EXERCISE AIM: Return all lines in the material below that contain "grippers".

DATASET EXTRACT:
---
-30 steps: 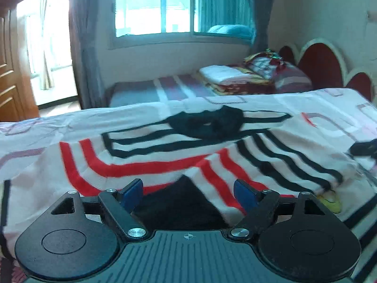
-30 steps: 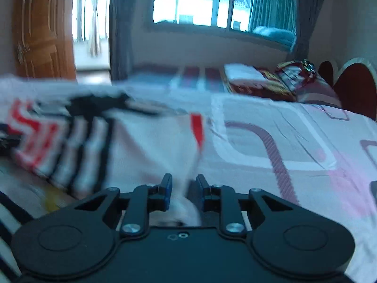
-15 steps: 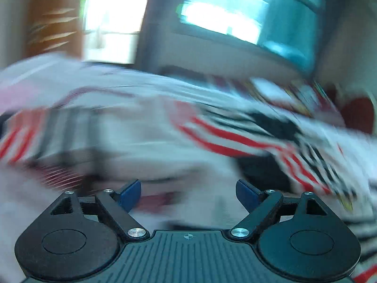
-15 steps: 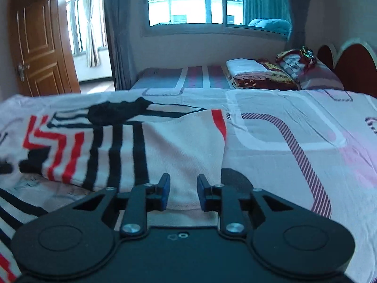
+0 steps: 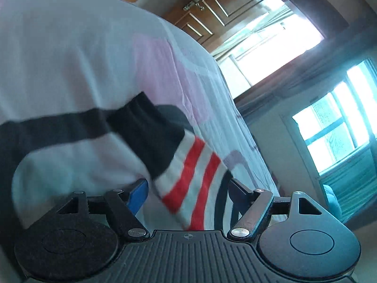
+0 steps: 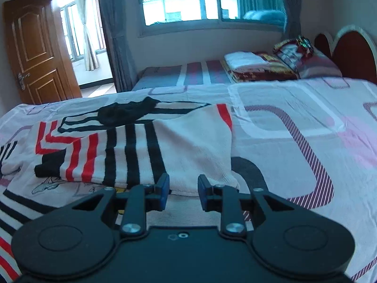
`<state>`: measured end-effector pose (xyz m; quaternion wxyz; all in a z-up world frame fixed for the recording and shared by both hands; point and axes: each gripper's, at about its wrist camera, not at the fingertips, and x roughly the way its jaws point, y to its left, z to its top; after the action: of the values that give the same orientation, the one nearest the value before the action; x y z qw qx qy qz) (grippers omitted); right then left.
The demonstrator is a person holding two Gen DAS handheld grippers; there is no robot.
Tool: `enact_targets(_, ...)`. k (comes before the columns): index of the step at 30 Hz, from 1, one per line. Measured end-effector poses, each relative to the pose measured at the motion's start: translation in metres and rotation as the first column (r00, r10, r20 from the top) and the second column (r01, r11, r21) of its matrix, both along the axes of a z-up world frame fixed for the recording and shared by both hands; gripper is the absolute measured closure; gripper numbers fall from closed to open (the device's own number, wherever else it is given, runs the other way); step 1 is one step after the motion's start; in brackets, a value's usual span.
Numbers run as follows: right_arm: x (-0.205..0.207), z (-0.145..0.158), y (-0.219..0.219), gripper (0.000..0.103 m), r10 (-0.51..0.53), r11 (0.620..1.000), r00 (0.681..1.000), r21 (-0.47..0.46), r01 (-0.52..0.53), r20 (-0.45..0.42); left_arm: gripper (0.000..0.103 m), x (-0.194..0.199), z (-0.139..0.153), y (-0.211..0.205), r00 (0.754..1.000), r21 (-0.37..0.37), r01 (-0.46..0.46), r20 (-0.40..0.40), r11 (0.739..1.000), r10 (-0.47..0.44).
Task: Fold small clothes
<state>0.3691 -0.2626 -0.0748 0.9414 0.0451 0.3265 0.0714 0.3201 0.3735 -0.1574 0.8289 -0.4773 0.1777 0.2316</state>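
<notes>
left gripper (image 5: 186, 188) closing around sleeve (image 5: 188, 165) | right gripper (image 6: 183, 188) slightly parted, empty | striped top (image 6: 132, 146) half folded, sleeve left

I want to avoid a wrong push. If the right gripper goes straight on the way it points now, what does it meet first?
Most likely the near hem of the striped garment, lying just ahead of the right gripper, whose open jaws hold nothing. Depth is hard to judge, so it may touch the bedsheet first.

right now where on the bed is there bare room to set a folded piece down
Bare bedsheet lies right of the striped garment, running toward the headboard. Left of that it is crowded: the garment covers the sheet, with more striped cloth at the near-left edge.
</notes>
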Motion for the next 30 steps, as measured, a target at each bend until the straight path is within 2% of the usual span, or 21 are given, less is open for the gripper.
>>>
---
TASK OUTPUT:
`<state>`: measured end-effector pose (xyz m; quaternion wxyz; all in a z-up world frame fixed for the recording and shared by both hands; point and axes: each gripper's, at about its wrist camera, not at the fingertips, and x roughly the way its jaws point, y to its left, z to its top; after the action: of the values that give the same orientation, the one nearest the value before the action; x y z qw qx qy qz) (grippers omitted); right then left.
The demonstrator is a person holding two Gen DAS handheld grippers; there is no robot.

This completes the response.